The suspensory ligaments of the lens (zonular fibers) are well developed in donkeys and appear in the form of a closely adherening network covering the ciliary processes, which may indicate that this animal has the strongest suspensory zonular apparatus.
The ciliary muscle is best developed in dogs, followed by donkeys, camels and buffaloes. It can be concluded that the dogs has the best ability for accommodation of near vision. The latter conclusion may facilitate the nocturnal life and predatory feeding habits of this animal. All studied herbivorous animals (donkeys, buffaloes and camels) have weakly developed ciliary muscle. This coincides with the limited accommodative ability in these animals. Donkeys, however, has slightly stronger ciliary muscle than camels and buffaloes indicating that its accommodation may be slightly better than the latter animals.

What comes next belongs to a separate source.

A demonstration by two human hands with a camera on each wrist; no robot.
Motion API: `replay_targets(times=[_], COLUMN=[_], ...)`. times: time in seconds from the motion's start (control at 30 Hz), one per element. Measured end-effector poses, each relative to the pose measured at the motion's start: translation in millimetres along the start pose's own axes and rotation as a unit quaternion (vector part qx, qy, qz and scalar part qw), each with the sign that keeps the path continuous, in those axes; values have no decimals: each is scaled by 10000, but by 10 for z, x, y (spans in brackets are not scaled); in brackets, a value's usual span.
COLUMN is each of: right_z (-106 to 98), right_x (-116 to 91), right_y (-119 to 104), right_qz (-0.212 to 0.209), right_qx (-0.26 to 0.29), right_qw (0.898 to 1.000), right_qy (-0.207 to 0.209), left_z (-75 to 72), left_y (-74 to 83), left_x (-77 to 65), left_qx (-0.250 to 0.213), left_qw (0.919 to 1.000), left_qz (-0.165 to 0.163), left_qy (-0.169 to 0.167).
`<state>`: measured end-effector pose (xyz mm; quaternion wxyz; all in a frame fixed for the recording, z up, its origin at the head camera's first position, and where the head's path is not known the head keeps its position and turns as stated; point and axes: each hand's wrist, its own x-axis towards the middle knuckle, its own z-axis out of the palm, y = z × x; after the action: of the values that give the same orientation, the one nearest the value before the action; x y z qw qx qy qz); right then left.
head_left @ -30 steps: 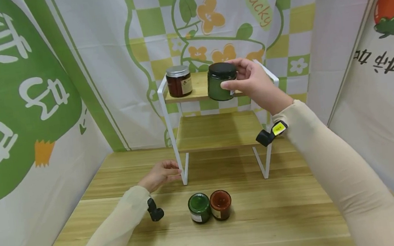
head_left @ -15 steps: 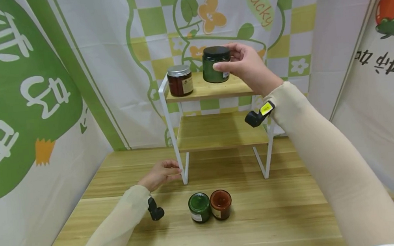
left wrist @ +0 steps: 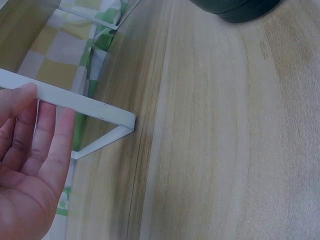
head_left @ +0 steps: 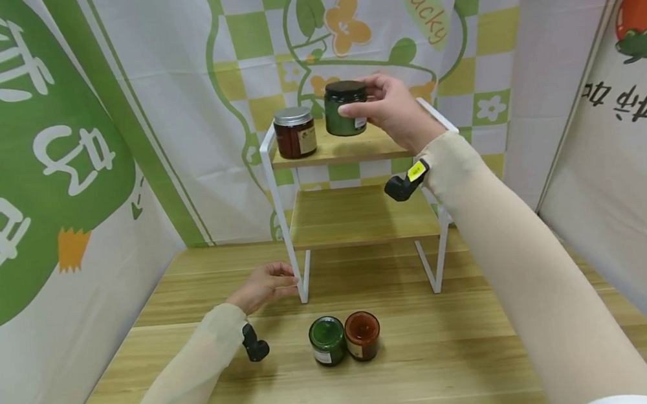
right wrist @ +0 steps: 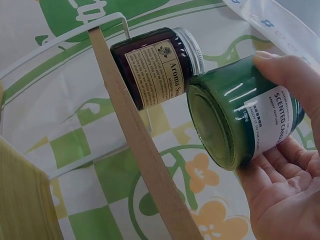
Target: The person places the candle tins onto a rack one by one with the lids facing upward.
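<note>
Printed backdrop [head_left: 249, 37] behind it all, "Lucky" legible up top; wood tabletop [head_left: 432, 360] carries the two-tier rack [head_left: 362, 214], facing the wearer, probably so both boards are reachable; left hand [head_left: 264, 288] pinches the rack's white leg [left wrist: 95, 106] between thumb and fingers, low down, likely to steady the frame; right hand [head_left: 390, 108] grasps the held green jar [head_left: 344, 117] from the side, thumb opposite fingers, which frees the base; that jar is roughly upright over the upper board [head_left: 379, 146], apart from it; dark red jar [head_left: 288, 143] stands at the board's left end, presumably to leave room alongside; exact gap between those two, can't tell; green front jar [head_left: 327, 338] and amber front jar [head_left: 363, 335] stand side by side before the rack, likely for easy reach.

Labels: white label [right wrist: 270, 120] on the held one, "SCENTED CAND…", "ENJOY NATURE", rest lost round the curve; tan label [right wrist: 155, 75] on the dark red one, "Aroma S…"; front pair too small to read; no certain brand.
</note>
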<state>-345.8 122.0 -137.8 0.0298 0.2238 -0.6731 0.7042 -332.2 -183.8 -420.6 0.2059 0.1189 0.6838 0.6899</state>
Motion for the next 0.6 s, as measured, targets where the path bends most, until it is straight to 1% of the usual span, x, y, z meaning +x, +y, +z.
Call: replay_targets(times=[0.27, 0.47, 0.6], right_z=[77, 101, 105], right_x=[76, 81, 88], right_y=[27, 59, 84], right_qz=[297, 372, 459], right_qx=[-145, -278, -203], right_qw=[9994, 9988, 9985], right_qy=[68, -131, -196], left_z=[7, -17, -30], left_y=[8, -13, -27], left_x=[0, 11, 13], left_qx=[101, 115, 98], left_qw=[9999, 9999, 9999], left_qz=[11, 38, 67], left_qy=[6, -30, -57])
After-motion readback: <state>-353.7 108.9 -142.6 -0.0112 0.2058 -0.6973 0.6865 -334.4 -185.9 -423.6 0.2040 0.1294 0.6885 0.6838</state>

The iris is the most anterior portion of the uvea. It constitutes a variable volume proportion (in relation to the eyeball) and relative surface area (in relation to the total surface area of the vascular tunic) in the different studied animals. The highest volume proportion is recorded in dogs followed by buffaloes, camels and donkeys. Its relative plane is the highest in camels followed by donkeys, dogs and buffaloes. The breadth of the iris varies topographically in the studied animals. In buffaloes and camels, the dorsal and ventral breadths are larger than the medial and lateral ones, while in donkeys and dogs the breadth of the iris is nearly uniform in all directions. Accordingly, the vertical and horizontal diameters of the pupil vary in different studied animals being transversely oval in buffaloes and camels, but it is semicircular in donkeys and typically circular in dogs.

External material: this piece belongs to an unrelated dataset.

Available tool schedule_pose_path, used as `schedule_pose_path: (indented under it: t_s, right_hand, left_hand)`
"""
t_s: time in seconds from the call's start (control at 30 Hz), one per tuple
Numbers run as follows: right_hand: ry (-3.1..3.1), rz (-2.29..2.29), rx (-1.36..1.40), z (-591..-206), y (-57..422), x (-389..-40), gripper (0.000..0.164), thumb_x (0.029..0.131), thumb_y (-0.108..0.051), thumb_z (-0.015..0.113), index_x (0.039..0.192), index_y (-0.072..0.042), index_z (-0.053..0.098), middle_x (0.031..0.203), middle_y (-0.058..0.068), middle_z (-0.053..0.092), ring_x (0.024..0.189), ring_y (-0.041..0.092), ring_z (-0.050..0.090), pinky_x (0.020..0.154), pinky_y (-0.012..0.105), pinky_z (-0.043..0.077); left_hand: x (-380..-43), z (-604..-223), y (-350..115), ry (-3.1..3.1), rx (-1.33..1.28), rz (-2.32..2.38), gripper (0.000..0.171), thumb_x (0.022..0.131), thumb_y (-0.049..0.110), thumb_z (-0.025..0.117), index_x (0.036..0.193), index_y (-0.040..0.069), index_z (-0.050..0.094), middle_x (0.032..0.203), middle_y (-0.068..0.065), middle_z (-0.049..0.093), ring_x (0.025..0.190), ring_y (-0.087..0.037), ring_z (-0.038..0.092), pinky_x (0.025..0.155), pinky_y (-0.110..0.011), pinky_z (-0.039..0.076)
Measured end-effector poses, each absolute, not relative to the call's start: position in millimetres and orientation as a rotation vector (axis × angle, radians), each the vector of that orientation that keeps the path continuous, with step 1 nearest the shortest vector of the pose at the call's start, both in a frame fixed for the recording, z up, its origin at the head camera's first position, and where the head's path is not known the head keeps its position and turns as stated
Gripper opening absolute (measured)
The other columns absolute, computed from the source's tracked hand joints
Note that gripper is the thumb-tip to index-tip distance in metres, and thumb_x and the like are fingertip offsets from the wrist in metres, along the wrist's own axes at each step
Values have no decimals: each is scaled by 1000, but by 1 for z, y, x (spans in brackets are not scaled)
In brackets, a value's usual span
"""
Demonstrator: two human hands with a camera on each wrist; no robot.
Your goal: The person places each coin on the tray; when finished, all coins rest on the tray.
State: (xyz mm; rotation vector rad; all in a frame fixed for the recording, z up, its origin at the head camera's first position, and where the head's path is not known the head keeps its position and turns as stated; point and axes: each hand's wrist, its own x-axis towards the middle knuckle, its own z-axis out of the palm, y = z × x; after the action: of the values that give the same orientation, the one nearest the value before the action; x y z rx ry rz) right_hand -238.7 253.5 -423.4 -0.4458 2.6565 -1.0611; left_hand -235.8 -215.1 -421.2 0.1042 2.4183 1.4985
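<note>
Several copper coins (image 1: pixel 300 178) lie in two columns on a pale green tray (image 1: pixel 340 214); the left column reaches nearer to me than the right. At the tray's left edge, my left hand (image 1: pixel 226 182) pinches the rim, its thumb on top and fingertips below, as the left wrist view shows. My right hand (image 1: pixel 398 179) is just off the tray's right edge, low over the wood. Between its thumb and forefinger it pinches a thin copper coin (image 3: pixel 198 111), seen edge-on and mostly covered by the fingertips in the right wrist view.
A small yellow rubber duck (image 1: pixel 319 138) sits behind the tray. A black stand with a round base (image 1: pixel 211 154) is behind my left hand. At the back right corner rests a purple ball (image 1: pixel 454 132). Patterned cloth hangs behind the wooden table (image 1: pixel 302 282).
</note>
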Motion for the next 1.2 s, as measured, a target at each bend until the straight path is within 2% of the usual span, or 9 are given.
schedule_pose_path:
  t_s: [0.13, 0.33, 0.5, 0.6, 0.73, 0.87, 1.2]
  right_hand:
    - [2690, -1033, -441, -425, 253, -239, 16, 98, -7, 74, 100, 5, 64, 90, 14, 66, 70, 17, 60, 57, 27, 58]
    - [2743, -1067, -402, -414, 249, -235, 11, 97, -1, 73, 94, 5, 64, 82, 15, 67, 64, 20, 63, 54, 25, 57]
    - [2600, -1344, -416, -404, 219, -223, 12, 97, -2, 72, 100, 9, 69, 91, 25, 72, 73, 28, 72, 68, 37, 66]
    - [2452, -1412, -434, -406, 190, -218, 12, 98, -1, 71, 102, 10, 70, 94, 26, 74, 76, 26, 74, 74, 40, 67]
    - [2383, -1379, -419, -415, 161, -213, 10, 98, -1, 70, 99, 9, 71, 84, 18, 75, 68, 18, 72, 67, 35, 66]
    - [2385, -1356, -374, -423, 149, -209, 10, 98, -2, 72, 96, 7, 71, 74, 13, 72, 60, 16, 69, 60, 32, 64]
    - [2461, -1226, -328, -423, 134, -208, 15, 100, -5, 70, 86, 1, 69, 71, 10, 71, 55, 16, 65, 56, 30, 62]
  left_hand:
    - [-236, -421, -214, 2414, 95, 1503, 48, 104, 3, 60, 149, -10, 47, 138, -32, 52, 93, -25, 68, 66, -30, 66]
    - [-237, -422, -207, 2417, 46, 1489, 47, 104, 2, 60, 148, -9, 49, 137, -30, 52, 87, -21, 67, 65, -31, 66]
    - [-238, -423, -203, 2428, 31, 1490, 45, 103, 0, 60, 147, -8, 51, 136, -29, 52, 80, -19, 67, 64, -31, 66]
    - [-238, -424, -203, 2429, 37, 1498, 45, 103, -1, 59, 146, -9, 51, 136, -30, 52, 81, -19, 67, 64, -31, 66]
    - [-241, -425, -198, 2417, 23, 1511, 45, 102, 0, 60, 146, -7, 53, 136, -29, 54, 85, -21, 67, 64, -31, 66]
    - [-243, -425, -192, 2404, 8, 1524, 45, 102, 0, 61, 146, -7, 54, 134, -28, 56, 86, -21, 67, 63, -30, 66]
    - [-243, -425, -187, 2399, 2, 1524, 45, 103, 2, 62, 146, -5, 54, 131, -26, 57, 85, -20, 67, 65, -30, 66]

With exception of the dogs, the pupillary border of the iris carries several black masses (Corpora nigra or Granula iridica) of variable size specially on the upper side. These masses are large in camels, small in donkeys and buffaloes.
The anterior and posterior surfaces of the iris are studded by circular and longitudinal folds indicating the arrangement of the constrictor and dilator pupillary muscles respectively. The longitudinal folds are thrown into numerous transverse ridges, which are clear in donkeys and dogs (animals with strong dilator muscles) contrasting the picture in buffaloes and camels.

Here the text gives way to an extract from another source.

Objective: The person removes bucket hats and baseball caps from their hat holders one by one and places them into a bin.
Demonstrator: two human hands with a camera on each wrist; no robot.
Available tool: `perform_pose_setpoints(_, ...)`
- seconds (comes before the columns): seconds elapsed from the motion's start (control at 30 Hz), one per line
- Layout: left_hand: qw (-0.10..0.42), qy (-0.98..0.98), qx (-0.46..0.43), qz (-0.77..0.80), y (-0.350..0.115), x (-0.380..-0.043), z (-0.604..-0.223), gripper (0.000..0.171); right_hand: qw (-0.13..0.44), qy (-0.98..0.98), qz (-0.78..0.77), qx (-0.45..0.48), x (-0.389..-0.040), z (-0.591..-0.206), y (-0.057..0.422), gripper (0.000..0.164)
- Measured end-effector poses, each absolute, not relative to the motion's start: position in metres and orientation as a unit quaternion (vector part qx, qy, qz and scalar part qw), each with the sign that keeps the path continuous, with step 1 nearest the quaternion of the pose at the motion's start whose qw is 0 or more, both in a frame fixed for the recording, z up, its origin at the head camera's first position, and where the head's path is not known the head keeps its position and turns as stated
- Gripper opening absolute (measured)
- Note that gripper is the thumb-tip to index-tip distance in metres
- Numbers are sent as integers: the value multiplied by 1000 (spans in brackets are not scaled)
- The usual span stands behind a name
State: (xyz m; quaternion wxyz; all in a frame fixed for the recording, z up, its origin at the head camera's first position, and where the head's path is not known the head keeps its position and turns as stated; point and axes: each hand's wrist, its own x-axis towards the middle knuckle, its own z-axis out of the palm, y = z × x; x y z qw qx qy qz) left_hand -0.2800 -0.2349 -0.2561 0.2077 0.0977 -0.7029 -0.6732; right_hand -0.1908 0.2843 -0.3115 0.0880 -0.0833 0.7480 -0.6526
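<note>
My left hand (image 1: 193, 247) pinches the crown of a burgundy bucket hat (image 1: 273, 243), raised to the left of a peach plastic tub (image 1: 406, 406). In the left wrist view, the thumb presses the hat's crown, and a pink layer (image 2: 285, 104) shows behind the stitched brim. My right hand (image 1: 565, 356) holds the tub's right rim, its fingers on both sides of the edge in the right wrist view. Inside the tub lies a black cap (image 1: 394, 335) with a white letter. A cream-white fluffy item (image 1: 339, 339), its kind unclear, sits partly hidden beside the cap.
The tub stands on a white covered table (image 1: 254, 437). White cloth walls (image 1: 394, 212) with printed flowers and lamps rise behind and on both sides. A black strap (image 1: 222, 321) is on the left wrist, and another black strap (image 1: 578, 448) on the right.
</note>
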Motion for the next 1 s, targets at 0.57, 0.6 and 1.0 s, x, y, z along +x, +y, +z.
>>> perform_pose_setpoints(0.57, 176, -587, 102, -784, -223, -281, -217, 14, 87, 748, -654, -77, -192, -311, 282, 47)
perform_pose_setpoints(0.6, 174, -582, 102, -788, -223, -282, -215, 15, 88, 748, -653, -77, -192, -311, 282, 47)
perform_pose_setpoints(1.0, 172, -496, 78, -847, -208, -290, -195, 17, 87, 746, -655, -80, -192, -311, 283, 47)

The iris is composed of fibrovascular stroma hosting the constrictor and dilator pupillary muscles and is covered anteriorly by thin epithelial layer, but posteriorly, it is covered by a thick pigmented epithelium. The constrictor muscle occupies variable breadth in relation to that of the iris indicating its myotic strength. The relative thickness of the dilator (in relation to that of the iris), however, varies in the studied animals that indicates also its medriatic efficiency.
The camels has the weakest dilator muscle in combination with a relatively strong constrictor muscle that is a prerequisite of a strong miosis, this character seems to be suitable for the bright environment of the camels’s habitat. The dogs has the strongest dilator and constrictor muscles of the iris; this likely enables this animal for a maximum excursion. The dogs as a nocturnal animal may be equipped with strong dilator pupillary muscle capable of maximum pupillary dilatation during periods of reduced light, which allows maximal stimulation of retinal photoreceptors.
The anterior surface of the iris is covered by a single layer of flat epithelial cells, while the iris is covered posteriorly by two layers of pigmented epithelial cells continuous with the two layers of retinal epithelium, which line the ciliary body, the deep layer is transformed to the dilator pupillary muscle. The posterior epithelium demonstrates apically placed vacuolar aggregations, which are tremendous in camels. The latter vacuoles seem to be extensions of the Corpora nigra, which have the same structural appearance.